WHAT TO DO:
Give the number of lines in this listing that contain "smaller", with no other words.

DATA RECORDS:
*-*-*
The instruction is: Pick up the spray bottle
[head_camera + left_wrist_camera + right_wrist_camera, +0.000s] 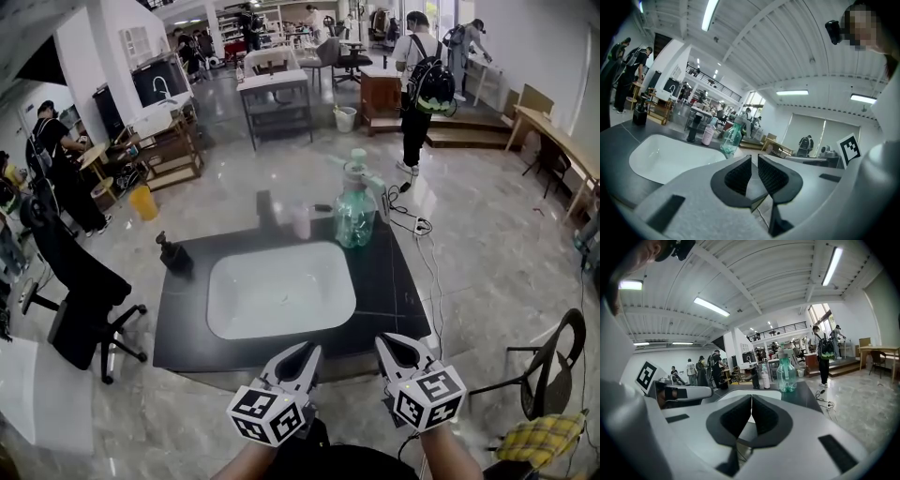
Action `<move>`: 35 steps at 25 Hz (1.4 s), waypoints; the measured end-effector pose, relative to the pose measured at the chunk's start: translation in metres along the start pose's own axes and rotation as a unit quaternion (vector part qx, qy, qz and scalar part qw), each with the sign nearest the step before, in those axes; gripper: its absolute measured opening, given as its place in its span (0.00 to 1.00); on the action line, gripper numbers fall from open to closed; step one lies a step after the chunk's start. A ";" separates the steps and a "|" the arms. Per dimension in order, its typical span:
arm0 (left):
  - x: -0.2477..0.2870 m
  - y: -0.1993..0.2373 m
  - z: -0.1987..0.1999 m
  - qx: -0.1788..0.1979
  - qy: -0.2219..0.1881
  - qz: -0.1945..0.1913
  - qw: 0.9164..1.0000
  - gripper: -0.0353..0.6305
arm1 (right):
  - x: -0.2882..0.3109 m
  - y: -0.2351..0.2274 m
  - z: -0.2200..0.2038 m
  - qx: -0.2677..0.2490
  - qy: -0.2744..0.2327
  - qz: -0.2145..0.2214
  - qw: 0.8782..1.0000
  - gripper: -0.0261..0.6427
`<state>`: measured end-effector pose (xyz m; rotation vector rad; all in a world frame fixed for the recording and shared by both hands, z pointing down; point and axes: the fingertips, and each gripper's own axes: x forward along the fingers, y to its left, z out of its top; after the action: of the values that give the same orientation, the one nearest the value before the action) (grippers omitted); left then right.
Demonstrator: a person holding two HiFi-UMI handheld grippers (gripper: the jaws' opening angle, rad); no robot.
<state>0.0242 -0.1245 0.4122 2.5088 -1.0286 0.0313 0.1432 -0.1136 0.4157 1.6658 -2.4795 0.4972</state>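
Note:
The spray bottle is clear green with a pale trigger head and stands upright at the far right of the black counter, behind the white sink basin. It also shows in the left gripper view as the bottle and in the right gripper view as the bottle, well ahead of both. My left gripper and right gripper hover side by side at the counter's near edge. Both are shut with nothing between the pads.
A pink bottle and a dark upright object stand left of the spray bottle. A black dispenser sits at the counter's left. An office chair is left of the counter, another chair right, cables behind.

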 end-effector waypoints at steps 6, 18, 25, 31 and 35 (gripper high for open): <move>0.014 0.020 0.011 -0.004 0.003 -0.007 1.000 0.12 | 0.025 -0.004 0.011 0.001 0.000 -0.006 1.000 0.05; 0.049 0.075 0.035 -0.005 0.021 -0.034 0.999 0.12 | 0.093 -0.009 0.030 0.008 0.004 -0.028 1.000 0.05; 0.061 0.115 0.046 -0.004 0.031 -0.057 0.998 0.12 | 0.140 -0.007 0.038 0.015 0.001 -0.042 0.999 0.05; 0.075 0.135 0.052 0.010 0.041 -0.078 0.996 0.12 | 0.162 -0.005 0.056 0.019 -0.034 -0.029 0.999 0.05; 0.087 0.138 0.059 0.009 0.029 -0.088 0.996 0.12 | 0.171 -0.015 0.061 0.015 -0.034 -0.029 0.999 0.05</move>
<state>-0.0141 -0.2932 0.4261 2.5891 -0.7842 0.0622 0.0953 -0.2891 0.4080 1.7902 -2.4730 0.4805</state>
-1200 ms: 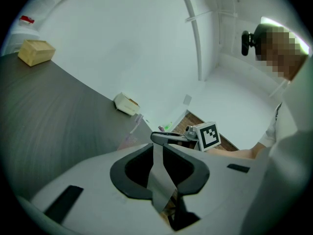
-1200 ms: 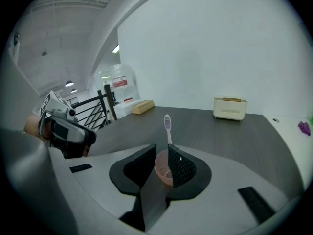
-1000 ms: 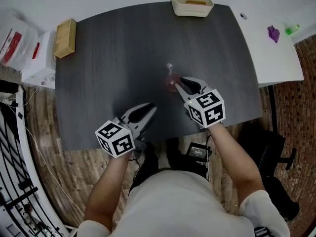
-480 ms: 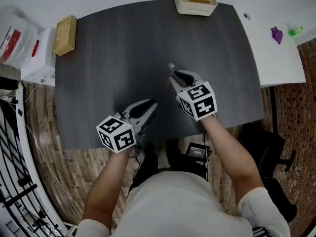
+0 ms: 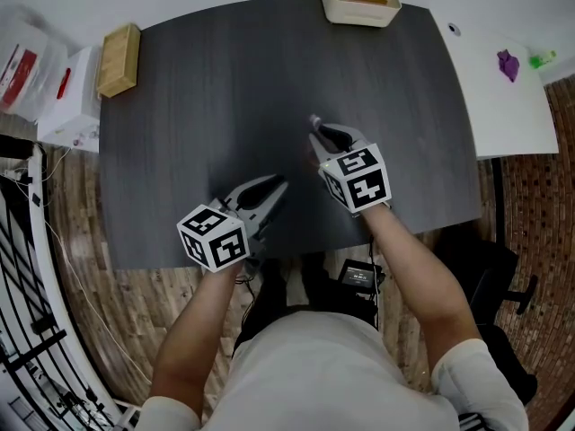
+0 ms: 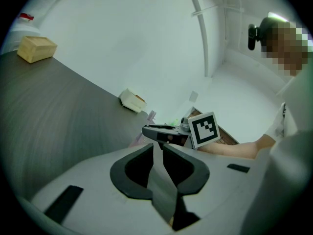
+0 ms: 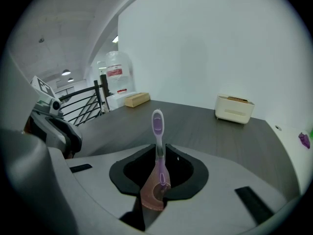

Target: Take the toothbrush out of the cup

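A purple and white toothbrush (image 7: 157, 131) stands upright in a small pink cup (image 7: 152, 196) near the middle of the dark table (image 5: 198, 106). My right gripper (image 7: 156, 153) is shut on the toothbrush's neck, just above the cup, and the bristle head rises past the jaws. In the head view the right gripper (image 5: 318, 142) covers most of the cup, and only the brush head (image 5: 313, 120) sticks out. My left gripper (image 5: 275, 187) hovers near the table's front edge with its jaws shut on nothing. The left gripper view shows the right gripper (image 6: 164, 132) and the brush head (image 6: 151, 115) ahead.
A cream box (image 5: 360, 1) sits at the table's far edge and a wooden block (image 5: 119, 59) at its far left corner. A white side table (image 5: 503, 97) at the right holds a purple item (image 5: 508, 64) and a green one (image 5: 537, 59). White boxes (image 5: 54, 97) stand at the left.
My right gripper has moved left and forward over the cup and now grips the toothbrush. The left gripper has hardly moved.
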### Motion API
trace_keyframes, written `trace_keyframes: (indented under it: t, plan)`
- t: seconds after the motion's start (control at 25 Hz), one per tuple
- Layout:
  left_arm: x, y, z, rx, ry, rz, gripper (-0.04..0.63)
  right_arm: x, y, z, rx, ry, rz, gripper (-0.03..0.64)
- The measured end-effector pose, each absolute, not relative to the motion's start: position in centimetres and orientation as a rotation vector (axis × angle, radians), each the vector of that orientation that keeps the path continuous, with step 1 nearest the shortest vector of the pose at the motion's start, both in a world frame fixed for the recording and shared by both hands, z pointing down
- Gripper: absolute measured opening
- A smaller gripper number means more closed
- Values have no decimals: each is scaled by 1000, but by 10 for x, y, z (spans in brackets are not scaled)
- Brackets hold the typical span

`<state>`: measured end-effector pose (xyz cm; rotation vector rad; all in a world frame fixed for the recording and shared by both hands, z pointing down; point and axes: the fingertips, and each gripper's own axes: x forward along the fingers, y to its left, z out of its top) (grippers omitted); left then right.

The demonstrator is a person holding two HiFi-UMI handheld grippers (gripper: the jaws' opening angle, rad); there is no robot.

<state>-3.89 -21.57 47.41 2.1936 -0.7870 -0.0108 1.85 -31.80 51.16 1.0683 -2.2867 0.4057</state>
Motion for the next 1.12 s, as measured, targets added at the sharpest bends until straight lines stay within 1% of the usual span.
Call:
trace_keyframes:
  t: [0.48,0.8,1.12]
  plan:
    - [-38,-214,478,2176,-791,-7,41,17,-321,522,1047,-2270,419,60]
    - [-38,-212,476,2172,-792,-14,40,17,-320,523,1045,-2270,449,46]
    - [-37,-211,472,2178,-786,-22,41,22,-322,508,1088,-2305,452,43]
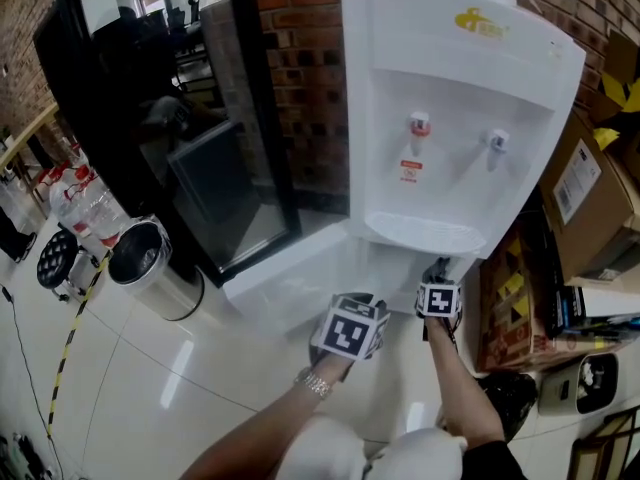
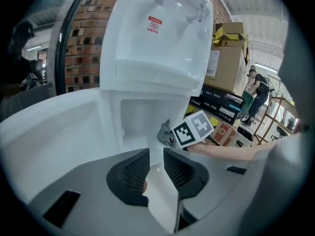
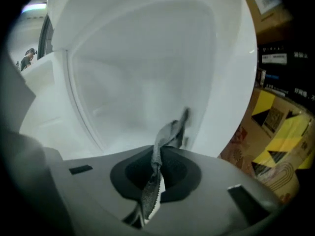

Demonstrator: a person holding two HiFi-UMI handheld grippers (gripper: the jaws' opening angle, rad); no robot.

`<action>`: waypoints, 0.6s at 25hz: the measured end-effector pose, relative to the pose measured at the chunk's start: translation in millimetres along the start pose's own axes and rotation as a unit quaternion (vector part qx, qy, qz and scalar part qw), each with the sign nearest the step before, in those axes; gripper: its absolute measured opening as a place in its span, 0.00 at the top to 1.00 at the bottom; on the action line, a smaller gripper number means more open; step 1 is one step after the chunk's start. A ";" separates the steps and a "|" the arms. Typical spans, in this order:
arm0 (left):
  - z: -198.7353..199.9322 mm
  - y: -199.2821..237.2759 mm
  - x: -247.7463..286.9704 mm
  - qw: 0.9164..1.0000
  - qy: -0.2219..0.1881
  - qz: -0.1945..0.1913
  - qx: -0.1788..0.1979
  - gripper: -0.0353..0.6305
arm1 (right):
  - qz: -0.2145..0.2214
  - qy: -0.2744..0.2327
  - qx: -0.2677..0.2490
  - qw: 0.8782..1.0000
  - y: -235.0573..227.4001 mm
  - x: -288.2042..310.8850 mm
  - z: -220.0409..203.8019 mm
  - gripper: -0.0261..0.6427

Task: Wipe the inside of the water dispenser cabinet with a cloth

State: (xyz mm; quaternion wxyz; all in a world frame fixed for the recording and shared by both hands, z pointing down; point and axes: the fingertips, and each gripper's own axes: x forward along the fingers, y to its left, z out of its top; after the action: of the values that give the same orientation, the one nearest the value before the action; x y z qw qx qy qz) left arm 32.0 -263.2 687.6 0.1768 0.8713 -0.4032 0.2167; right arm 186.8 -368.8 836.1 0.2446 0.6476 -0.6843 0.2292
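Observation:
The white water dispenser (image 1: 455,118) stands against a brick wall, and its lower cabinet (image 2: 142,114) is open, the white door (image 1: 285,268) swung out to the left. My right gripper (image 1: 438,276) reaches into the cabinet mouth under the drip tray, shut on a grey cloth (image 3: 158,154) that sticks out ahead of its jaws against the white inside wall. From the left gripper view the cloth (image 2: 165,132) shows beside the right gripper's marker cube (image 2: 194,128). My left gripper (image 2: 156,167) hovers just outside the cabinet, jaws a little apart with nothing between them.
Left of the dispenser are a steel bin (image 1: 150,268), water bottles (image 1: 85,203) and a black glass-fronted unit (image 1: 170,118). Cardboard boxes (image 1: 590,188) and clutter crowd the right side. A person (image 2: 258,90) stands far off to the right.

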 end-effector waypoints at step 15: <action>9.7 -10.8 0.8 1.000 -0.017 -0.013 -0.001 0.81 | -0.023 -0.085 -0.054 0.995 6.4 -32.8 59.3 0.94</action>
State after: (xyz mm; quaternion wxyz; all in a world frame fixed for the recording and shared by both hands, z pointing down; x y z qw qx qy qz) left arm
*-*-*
WRITTEN RESPONSE:
2